Chinese chipmaker Yangtze Memory Technologies Corp has asked American employees in key technology positions to leave the company as it rushes to comply with new US export controls disrupting the country’s chip industry.
Four people close to the company said it was unclear how many US citizens and green card holders would be forced to leave YMTC, but that several in China had already left the memory chipmaker.
A senior YMTC engineer said some of the Americans are key to the company’s breakthroughs in NAND memory chip production. “But there is no other way [them leaving]’ the person added.
The departures come as chip companies in China, the US and Europe rush to ensure they comply with tough export restrictions announced by Washington this month.
Leading US chip makers Lam Research, Applied Materials and KLA Corporation have suspended sales and services to semiconductor manufacturers in China. The Netherlands-based ASML has told its US staff to stop serving all Chinese customers while it reviews sanctions.
The new rules require any US citizen or entity to obtain a permit from the Commerce Department to support manufacturing plants or factories, upending an important pipeline of talent for China’s chip industry that draws in part on the expertise of American engineers and scientist relies to advance his technique. This includes hundreds of ethnic Chinese who were educated and educated in the US before returning to their country of birth.
Longtime YMTC chief executive Simon Yang, a US passport holder, resigned from his post shortly before the sanctions were announced, a move two people said was prompted by mounting Washington pressure on the company.
Yang transformed YMTC into China’s top memory chip maker with Rmb220 billion ($30 billion) in support, mostly funded by the government.

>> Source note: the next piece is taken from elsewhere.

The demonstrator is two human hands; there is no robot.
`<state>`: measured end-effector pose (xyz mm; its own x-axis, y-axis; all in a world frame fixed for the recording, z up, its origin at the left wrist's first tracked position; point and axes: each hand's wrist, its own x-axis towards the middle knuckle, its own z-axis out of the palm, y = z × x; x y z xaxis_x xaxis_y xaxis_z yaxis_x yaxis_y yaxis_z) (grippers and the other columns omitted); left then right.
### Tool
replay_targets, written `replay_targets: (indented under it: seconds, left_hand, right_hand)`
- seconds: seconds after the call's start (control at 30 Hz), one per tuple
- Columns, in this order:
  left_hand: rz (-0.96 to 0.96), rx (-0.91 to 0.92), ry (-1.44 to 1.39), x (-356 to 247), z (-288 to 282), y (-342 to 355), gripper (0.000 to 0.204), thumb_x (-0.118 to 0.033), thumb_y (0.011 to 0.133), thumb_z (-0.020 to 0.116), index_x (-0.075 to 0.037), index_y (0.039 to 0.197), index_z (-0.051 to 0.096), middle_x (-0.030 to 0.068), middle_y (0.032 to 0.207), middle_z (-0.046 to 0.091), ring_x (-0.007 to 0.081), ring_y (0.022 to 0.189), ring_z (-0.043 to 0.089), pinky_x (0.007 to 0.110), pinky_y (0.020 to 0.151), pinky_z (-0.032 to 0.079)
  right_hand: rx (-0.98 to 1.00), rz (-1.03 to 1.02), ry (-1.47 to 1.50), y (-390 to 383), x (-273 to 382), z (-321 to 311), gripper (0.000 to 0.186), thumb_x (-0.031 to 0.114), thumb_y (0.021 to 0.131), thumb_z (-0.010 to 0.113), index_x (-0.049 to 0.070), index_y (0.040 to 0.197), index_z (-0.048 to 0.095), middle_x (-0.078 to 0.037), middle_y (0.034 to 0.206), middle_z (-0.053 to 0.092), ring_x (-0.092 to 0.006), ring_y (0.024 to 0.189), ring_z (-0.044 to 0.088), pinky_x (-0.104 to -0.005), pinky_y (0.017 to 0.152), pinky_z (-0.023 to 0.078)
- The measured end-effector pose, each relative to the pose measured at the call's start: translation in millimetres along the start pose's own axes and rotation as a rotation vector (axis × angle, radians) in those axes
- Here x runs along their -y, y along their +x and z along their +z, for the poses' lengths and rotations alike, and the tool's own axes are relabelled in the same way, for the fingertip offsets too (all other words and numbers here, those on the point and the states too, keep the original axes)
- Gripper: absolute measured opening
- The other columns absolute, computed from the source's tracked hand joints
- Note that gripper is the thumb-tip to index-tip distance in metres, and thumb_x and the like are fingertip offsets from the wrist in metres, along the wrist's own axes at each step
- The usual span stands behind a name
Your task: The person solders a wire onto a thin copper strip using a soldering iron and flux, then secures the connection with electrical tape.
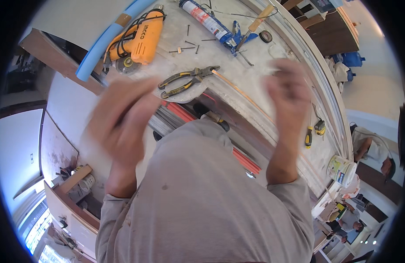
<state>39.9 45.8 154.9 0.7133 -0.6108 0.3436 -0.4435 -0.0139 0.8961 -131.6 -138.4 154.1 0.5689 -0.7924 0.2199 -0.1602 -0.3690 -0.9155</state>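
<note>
My left hand is raised left of the worktable, smeared by motion. Its fingers point toward the combination pliers, which have black and yellow handles and lie with their jaws to the right. Over the table's right part hovers my right hand, also blurred, with its fingers seemingly bent. Nothing held shows in either hand, but the blur hides the fingertips. A thin orange-brown strip runs from the pliers' jaws toward my right wrist. An orange heat-gun-like power tool with a coiled black cord lies beyond my left hand.
A caulking gun with a cartridge lies at the back, near several screws and a tape roll. At right are a screwdriver, a tape measure and a white bucket. A blue tube slants at left. Other people are farther right.
</note>
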Motion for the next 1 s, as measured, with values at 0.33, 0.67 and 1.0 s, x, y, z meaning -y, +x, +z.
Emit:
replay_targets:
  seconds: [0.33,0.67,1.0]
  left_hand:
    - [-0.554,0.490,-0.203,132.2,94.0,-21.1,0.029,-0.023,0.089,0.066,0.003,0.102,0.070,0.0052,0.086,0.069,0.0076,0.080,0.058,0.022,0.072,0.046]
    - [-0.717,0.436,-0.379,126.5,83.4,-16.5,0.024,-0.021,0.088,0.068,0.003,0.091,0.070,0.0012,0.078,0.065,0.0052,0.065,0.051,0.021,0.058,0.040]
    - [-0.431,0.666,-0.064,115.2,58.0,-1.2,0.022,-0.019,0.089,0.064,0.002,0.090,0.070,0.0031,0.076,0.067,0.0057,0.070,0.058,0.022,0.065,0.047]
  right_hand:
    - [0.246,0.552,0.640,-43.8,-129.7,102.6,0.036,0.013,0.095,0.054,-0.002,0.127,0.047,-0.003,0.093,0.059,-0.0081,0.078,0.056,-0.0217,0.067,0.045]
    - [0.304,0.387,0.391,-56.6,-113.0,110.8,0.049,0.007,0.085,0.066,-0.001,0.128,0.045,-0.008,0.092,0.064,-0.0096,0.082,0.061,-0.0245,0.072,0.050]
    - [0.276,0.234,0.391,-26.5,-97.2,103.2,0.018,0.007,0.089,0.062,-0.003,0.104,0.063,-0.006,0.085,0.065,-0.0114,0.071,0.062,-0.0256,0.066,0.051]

The company was poised to secure a spot for its semiconductors in Apple’s iPhone this summer, until political pressure and new US sanctions clouded its prospects.

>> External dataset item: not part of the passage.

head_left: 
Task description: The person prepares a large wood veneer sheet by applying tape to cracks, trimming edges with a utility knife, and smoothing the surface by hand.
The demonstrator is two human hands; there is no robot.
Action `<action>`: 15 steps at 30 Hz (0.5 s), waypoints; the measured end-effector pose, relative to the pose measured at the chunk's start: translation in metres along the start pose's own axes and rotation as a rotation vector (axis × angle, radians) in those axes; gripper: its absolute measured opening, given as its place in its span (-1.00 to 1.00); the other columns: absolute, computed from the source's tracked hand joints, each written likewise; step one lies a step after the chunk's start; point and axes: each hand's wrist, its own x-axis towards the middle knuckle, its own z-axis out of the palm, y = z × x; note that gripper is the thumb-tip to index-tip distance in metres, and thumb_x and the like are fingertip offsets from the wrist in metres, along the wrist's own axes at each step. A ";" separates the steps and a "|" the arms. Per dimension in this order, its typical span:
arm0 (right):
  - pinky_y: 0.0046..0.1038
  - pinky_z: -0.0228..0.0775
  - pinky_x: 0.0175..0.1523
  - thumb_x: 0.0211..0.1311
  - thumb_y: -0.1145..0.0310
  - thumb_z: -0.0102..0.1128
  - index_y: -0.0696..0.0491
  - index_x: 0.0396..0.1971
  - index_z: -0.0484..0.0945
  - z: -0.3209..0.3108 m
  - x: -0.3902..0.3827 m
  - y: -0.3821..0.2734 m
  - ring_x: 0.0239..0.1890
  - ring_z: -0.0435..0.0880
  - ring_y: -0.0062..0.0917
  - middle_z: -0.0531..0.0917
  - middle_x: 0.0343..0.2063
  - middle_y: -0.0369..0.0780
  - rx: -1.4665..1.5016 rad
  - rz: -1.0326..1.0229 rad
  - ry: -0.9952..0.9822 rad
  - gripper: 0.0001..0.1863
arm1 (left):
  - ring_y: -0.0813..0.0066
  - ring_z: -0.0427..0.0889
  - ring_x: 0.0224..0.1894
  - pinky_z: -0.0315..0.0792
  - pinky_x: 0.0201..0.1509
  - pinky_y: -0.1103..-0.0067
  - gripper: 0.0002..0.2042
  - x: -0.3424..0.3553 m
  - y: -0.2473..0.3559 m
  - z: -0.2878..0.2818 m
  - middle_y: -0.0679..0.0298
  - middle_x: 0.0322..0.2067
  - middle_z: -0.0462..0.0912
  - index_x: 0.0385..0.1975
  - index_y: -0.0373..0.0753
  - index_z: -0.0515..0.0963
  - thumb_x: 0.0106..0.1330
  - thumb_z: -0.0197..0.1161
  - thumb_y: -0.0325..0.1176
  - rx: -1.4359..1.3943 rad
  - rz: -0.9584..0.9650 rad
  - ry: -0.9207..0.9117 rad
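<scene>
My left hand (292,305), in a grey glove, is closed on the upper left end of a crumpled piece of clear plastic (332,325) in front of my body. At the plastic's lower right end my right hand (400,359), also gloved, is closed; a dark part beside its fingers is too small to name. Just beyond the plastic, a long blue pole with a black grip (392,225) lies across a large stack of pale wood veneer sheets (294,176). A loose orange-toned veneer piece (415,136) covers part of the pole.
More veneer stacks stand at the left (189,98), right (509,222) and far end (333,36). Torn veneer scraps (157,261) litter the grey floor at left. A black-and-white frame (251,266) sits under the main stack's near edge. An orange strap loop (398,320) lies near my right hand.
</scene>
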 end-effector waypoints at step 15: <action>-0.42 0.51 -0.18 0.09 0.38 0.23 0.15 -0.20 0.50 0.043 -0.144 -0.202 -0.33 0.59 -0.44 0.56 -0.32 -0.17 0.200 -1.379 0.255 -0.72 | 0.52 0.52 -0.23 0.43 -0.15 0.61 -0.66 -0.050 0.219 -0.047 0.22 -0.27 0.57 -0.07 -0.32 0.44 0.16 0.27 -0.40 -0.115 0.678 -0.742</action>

Three YMTC employees say Yang transitioned from chief role to vice chairman of the company at the end of September. The recent US restrictions leave his status at the company unclear, the people said. Chinese company records show that Yang is staying with YMTC for now.
Yang and YMTC did not respond to requests for comment.
A person briefed on the turmoil at YMTC said Washington’s export controls left the company with no choice. “The requirement to fire the employees is necessary for the company and also the right step for the personal risk of the employees,” said the person.
Lawyers say the US Department of Commerce is unlikely to issue licenses to circumvent the rules.
“You either give up your citizenship or quit your job,” said a Chinese semiconductor executive.
Another Chinese executive at a state-backed chipmaker based in Shanghai said the company is negotiating the exit of several Americans who are unwilling to give up their US passports.
“For now, we have asked our US staff to work from home until everyone’s situation is resolved,” the person said, noting that they had also withdrawn a job offer to an American passport holder.
“Now we’re not only trying to build ‘US-free’ production lines, but also to de-Americanize the teams,” said the managing director.
Industry headhunters said the rules would reduce the available talent pool for Chinese semiconductor companies, which are already struggling to find experienced employees.
The rules “have halved the number of candidates available for senior positions at chipmakers and toolmakers,” said a Shanghai-based headhunter, who asked not to be named.
Corporate records in China show that Americans occupy the top ranks of China’s top semiconductor manufacturers and suppliers. Wayne Dai sits on VeriSilicon. Chonghe Yang leads memory chip designer Montage Technology.
Naturalized US citizen Gerald Yin founded the equipment manufacturer Advanced Micro-Fabrication Equipment (Amec) more than a decade ago. The company, one of China’s biggest hopes to take on California-based Lam Research, has a market cap of Rmb 61 billion (US$8 billion) on the Shanghai Stock Exchange.
US export controls have prompted Amec shareholders to post questions on the company’s website, demanding answers about whether America’s top executives will choose their US passport or China’s semiconductor development.
An Amec representative posted a response last week, declining to respond and saying that Yin and others are “normally performing their duties” for now.